In 2014, GoldieBlox began introducing digital content. The company's first mobile app, GoldieBlox and the Movie Machine, was introduced in October. The app features the company's first-ever animated cartoon, and was named by Apple as one of the Best Apps of 2014. Bloxtown, GoldieBlox's digital playground, also has original videos of new design ideas for kids to watch and build at home.

==Videos==

===GoldieBlox & Rube Goldberg "Princess Machine"===
GoldieBlox's "Princess Machine" video launched on YouTube in November 2013. The video features three young girls building a Rube Goldberg machine built by Brett Doar, and was set to a parody tune of the Beastie Boys song "Girls". Shortly after the release, the Beastie Boys reached out to GoldieBlox, inquiring about the use of their song without their permission. Goldieblox responded by suing for declaratory judgment in the U.S. District Court of San Francisco seeking declaration of fair use due to parody. GoldieBlox claimed fair use on the grounds that they had "created its parody video specifically to comment on the Beastie Boys song, and to further the company's goal to break down gender stereotypes and to encourage young girls to engage in their intellect." The Beastie Boys responded with an open letter, in which they lauded "the creativity and message behind the ad," voiced their support for GoldieBlox's mission, but ultimately declared that the band did not permit their "music and/or name to be used in product ads," a claim which was further bolstered by a stipulation in deceased band member Adam Yauch's will. The band concluded their letter by stating, "when we tried to simply ask how and why our song 'Girls' had been used in your ad without our permission, YOU sued US." GoldieBlox responded by taking down the video and writing their own open letter, stating that, "although we believe our parody video falls under fair use, we would like to respect [Yauch's] wishes and yours." Regardless, the Beastie Boys went ahead with the counter lawsuit and a settlement was ultimately reached. The settlement granted GoldieBlox a retroactive license for the song. In exchange, GoldieBlox "agreed to make annual payments of 1% of its gross revenue, until the total payments reached $1 million, to a charitable organization chosen by the Beastie Boys and approved by GoldieBlox which supports "science, technology, engineering and/or mathematics education for 'girls'".

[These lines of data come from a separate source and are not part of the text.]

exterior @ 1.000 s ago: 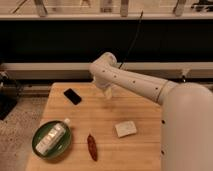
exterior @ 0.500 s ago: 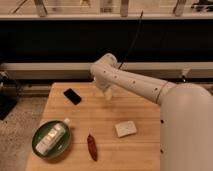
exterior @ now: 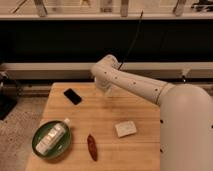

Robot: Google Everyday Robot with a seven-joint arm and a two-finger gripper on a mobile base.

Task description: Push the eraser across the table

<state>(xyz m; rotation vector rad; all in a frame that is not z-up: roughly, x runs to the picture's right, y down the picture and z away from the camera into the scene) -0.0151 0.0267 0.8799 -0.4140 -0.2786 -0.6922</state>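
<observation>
The eraser [exterior: 73, 96] is a small flat black slab lying on the far left part of the light wooden table [exterior: 100, 120]. My gripper [exterior: 108, 93] hangs from the white arm over the far middle of the table, to the right of the eraser and apart from it. Nothing shows between it and the eraser.
A green bowl [exterior: 51, 140] holding a white bottle sits at the near left corner. A dark red chili-shaped thing [exterior: 92, 147] lies near the front edge. A whitish block [exterior: 125, 128] lies right of centre. A dark wall and rail run behind the table.
The gripper has shifted slightly; the eraser and other items have not moved.
</observation>
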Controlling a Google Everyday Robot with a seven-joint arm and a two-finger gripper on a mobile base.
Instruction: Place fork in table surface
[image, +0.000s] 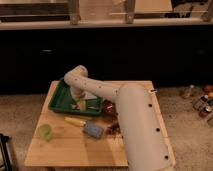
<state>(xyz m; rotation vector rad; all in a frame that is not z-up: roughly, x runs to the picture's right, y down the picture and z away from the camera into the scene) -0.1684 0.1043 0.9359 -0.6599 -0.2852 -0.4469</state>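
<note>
On the pale plank table (65, 150), which stands on speckled flooring before dark cabinets, lie from left to right a green cup (44, 131), a green tray (59, 100), a yellow item (75, 121) and a blue-grey block (93, 130). Over the tray the gripper (80, 104) hangs from the white arm (127, 115), whose bulk hides the table's right part and a reddish thing (110, 107). I cannot make out the fork, so where it lies is unclear.

Pincer (80, 104) over green tray (59, 100), blurred; fork too small to tell; arm (142, 135) cut off below
</note>
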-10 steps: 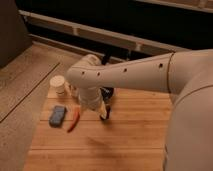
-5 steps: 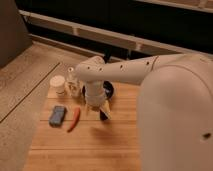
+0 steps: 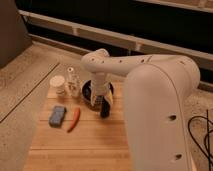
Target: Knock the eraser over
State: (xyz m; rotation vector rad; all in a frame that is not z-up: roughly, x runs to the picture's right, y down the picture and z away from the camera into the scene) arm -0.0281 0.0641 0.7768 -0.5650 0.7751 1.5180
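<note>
Filling the right half of the view, the robot's white arm (image 3: 155,95) curves over the wooden table (image 3: 85,145) and drops its wrist down in front of the dark bowl (image 3: 89,90). The gripper (image 3: 101,101) hangs at the bowl's near edge, right above the eraser (image 3: 104,109), the slim black block that appears to stand on end on the wood just in front of the bowl. Whether the gripper is touching the block yet cannot be made out.

Left of the bowl stand a clear bottle (image 3: 74,80) and a white cup (image 3: 58,85), close together. Nearer the camera lie the orange carrot-like piece (image 3: 74,119) and the flat blue-grey pad (image 3: 57,115), both well apart from the eraser.

Tipping the block well probably calls for a sideways push high on its body, not low, so it topples instead of sliding. Pushing toward the open wood on the near or right side looks safest; a push to the rear would drive it against the bowl, which could prop it up.
</note>
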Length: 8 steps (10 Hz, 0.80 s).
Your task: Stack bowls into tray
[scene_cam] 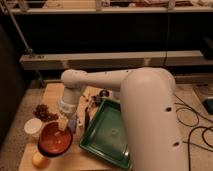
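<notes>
We see a reddish-brown bowl [53, 142] sitting upright near the front left corner of the wooden table [52, 93]. It lies outside the green tray [111, 133], just to the tray's left. A smaller white bowl [33, 127] stands just beside it, closer to the left edge and apart from the tray. A round yellow-orange thing [39, 159] lies at the front edge, against the brown bowl's near side.

The gripper [63, 123] hangs at the back rim of the brown bowl, pointing down, and its pale tip seems to meet the rim. We cannot tell how far open it is, nor whether it has hold of the bowl.

The tray lies askew toward the right edge of the table, one corner aimed at the back edge. The white arm [145, 115] reaches across from the right, and its thick nearest part covers the tray's right side.

A dark brown clump [44, 112] lies near the left edge, behind the white bowl. Some small dark items [93, 104] sit between the arm and the tray's back corner; we cannot make out what they are. Cables [193, 116] trail over the floor on the right.
</notes>
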### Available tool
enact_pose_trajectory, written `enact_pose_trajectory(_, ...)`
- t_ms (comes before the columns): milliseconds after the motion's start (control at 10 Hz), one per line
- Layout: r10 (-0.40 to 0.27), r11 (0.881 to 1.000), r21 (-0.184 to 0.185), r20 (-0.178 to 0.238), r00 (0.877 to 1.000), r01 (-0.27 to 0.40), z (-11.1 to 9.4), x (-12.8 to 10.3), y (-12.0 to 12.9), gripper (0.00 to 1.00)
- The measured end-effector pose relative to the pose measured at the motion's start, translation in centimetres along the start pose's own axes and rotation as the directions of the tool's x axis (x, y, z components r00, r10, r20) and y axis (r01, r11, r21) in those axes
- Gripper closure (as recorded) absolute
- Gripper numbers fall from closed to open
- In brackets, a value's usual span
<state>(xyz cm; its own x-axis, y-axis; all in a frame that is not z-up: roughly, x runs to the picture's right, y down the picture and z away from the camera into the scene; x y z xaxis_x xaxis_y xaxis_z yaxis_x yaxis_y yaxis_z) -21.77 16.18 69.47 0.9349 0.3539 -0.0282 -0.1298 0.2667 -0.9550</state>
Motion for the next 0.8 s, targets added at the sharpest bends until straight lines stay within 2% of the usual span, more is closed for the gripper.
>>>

==="This is Your Brain on Engineering (GoldieBlox Easter PSA)"===
The company's "This is Your Brain on Engineering (GoldieBlox Easter PSA)" video launched on YouTube in April 2014. The video focuses on the difference between a young girl's brain "on princess" vs. her brain "on engineering."

==="GoldieBlox vs. the Big Sister Machine"===
"GoldieBlox vs. the Big Sister Machine" launched on YouTube in November 2014. The video focused on the need for female role models inspired by ingenuity and creativity. In the video, Big Sister prescribes her ideals of beauty and perfection to young girls. Little Sister, a girl inspired by Goldie, rebels against the mantra, breaking the girls free and leading them to a world of possibilities. The video is set to "Help I'm Alive" by Metric.

==="Lightning Strikes"===
GoldieBlox released their first single and animated music video, "Lightning Strikes," in December 2014. The track is an original song written and performed by Emily Haines, the lead singer of Canadian rock band Metric. The video and song feature Goldie, a strong female character who comes up with a great idea and strives to accomplish it, despite whatever set-backs occur along the way.

==Advertisements==

===Intuit's Small Business Big Game Super Bowl commercial===
In February 2014, GoldieBlox won Intuit's Small Business, Big Game contest, earning a 30-second commercial spot during the broadcast of Super Bowl XLVIII. The commercial airtime was valued at $4 million. With the advertisement, GoldieBlox became the first small business to air an ad in the Super Bowl. The ad was set to a parody of the Slade/Quiet Riot song "Cum On Feel the Noize", changing the words to "Come On Bring the Toys." The ad depicted hundreds of little girls ditching their pink toys, while singing "More than pink, pink, pink, we want to think," and that "girls build like all the boys."